### TO DO
Lines before the one with "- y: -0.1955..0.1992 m" are left out; return that line and all that follow it, exactly, through the end of the data.

** Opening DATA TO USE block **

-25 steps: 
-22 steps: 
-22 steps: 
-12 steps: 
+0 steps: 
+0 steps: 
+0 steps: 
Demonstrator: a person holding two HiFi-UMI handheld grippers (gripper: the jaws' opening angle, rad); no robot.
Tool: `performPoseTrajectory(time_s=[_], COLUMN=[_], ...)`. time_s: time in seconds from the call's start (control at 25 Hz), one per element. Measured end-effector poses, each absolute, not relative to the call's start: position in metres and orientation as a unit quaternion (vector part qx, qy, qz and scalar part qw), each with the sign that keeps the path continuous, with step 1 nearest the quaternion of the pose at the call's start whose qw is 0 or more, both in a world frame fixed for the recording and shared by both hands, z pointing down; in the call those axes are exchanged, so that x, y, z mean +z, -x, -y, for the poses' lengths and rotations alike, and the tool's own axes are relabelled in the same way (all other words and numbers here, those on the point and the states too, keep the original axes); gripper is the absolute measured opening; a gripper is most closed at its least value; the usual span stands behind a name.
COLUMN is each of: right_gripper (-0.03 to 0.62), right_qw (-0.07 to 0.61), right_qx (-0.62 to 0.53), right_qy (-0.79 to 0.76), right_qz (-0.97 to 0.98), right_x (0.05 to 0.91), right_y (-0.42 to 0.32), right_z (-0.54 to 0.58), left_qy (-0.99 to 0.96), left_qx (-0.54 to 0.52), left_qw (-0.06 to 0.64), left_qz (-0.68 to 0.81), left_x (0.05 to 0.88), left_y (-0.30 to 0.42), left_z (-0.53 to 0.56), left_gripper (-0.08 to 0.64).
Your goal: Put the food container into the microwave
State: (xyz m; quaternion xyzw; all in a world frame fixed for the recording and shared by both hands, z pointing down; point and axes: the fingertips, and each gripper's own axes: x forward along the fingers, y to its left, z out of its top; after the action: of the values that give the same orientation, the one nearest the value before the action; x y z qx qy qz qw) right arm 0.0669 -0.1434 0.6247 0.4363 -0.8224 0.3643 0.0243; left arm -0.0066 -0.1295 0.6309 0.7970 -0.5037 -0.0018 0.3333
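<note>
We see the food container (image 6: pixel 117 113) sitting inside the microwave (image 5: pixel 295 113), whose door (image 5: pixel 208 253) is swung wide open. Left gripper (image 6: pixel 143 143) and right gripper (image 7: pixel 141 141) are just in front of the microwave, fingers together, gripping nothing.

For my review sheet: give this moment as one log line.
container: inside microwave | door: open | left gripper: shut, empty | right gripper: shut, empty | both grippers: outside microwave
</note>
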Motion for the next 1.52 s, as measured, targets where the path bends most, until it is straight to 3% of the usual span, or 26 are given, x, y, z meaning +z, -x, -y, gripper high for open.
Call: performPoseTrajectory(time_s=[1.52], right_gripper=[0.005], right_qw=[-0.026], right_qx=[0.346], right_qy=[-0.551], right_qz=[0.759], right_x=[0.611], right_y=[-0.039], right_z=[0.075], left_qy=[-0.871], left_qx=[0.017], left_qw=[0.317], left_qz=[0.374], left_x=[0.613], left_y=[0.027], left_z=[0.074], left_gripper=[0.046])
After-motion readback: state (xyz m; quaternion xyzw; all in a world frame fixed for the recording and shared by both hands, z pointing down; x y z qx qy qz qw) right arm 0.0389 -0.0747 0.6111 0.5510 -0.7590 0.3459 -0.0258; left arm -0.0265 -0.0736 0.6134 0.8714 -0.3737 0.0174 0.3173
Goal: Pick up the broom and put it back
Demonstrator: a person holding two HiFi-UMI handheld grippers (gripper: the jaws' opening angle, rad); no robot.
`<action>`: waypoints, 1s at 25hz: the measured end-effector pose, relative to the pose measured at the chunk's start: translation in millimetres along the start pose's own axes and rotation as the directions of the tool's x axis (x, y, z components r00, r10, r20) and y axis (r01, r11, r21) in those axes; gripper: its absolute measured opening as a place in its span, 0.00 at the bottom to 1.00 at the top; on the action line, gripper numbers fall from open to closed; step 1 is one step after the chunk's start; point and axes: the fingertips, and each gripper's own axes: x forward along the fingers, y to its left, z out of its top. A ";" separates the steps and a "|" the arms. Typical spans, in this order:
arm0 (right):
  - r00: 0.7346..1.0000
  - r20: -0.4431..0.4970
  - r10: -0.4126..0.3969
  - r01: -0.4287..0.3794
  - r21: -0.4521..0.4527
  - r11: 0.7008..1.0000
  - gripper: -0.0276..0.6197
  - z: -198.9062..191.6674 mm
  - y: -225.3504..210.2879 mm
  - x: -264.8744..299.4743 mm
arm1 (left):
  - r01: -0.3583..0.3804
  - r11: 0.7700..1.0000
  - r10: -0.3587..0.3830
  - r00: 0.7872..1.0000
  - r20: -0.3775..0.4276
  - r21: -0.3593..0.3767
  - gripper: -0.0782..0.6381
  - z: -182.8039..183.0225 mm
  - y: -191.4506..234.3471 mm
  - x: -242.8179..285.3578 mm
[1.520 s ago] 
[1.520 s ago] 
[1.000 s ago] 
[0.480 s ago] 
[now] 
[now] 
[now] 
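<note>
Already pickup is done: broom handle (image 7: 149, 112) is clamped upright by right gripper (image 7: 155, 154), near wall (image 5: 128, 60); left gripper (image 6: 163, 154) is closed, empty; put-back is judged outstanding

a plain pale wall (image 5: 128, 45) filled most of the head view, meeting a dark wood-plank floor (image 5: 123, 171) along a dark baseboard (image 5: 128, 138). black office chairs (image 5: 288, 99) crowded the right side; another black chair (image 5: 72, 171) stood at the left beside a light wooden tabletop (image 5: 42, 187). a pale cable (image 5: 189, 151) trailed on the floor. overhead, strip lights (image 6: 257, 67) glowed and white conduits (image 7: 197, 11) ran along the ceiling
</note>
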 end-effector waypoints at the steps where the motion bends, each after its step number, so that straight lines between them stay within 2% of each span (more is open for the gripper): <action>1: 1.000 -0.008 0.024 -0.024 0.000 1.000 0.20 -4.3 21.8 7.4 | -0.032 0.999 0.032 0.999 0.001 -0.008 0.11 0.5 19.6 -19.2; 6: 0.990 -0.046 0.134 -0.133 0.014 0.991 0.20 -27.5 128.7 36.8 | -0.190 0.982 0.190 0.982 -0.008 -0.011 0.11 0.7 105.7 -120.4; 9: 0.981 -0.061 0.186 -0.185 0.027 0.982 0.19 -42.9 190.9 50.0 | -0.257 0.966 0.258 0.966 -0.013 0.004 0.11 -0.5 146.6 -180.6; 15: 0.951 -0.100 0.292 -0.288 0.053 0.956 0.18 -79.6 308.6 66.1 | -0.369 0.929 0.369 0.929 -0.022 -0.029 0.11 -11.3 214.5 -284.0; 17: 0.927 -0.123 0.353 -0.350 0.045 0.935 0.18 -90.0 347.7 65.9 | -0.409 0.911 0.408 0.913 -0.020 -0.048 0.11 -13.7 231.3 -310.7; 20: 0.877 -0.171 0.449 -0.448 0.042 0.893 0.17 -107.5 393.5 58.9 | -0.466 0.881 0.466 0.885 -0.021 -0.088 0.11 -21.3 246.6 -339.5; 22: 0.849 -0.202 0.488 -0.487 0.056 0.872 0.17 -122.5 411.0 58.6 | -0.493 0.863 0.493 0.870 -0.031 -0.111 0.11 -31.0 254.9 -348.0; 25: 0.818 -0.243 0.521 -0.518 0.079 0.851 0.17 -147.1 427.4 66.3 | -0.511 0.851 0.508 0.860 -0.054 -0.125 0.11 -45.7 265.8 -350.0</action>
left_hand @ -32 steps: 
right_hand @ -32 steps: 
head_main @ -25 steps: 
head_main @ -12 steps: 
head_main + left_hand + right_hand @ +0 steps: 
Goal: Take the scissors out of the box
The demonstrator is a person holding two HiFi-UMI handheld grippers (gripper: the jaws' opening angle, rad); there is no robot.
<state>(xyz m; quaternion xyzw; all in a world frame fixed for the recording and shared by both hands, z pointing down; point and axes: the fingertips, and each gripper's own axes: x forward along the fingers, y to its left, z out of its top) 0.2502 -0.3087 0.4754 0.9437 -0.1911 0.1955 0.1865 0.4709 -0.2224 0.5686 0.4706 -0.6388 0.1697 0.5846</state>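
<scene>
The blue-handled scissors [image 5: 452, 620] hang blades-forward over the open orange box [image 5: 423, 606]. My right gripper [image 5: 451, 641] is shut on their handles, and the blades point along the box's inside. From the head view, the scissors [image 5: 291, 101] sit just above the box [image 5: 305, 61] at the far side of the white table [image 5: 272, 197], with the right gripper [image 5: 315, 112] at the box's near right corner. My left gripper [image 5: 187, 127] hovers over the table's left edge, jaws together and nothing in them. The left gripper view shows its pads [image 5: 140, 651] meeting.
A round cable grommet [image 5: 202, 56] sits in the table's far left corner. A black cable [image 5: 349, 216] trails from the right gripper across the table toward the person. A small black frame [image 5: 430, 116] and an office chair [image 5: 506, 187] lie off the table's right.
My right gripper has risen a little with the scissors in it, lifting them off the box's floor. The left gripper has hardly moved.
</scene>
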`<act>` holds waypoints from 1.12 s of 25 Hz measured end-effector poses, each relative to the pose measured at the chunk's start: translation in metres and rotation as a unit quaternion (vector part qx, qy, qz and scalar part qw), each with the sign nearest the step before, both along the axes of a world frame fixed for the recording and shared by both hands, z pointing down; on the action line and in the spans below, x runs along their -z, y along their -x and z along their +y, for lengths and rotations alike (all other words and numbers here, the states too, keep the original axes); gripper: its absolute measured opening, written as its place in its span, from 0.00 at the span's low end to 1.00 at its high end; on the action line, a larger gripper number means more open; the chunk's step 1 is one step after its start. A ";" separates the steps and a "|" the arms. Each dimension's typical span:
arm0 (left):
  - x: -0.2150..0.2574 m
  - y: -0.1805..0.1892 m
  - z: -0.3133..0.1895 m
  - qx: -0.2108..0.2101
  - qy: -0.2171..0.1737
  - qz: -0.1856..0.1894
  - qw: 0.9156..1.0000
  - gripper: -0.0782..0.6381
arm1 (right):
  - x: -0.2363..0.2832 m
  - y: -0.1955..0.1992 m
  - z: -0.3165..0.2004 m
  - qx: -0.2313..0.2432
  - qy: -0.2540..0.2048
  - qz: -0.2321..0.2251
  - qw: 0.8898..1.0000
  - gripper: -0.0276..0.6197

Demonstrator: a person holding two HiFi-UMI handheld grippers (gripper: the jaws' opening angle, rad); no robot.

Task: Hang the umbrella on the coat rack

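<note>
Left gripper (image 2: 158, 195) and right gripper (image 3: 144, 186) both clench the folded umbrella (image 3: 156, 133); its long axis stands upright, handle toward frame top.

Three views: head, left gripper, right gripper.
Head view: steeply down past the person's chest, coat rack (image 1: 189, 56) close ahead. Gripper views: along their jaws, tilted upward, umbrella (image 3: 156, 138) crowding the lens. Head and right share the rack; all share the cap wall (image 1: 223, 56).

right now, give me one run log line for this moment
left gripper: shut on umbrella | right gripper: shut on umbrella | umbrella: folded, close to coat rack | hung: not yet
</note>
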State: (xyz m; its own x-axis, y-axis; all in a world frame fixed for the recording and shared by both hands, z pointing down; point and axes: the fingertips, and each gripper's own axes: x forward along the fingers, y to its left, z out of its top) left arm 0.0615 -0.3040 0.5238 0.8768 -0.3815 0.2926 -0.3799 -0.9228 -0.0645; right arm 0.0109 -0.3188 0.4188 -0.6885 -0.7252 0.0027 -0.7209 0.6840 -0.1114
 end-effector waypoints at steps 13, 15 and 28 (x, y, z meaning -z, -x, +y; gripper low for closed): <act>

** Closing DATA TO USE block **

### TASK RESPONSE
  - y: -0.1955..0.1992 m
  - z: -0.3165..0.2004 m
  - qx: -0.2313..0.2432
  - qy: -0.2540..0.2048
  - qz: -0.2321..0.2251
  - qw: 0.8898..1.0000
  - gripper: -0.0276..0.6197

Demonstrator: a person holding two HiFi-UMI handheld grippers (gripper: the jaws' opening angle, rad); no robot.

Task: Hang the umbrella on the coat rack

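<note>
Left gripper (image 2: 158, 195) and right gripper (image 3: 144, 186) both clench the folded umbrella (image 3: 156, 133); its long axis stands upright, handle toward frame top.

Three views: head, left gripper, right gripper.
Head view: steeply down past the person's chest, coat rack (image 1: 189, 56) close ahead. Gripper views: along their jaws, tilted upward, umbrella (image 3: 156, 138) crowding the lens. Head and right share the rack; all share the cap wall (image 1: 223, 56).

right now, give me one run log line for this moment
left gripper: shut on umbrella | right gripper: shut on umbrella | umbrella: folded, close to coat rack | hung: not yet
</note>
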State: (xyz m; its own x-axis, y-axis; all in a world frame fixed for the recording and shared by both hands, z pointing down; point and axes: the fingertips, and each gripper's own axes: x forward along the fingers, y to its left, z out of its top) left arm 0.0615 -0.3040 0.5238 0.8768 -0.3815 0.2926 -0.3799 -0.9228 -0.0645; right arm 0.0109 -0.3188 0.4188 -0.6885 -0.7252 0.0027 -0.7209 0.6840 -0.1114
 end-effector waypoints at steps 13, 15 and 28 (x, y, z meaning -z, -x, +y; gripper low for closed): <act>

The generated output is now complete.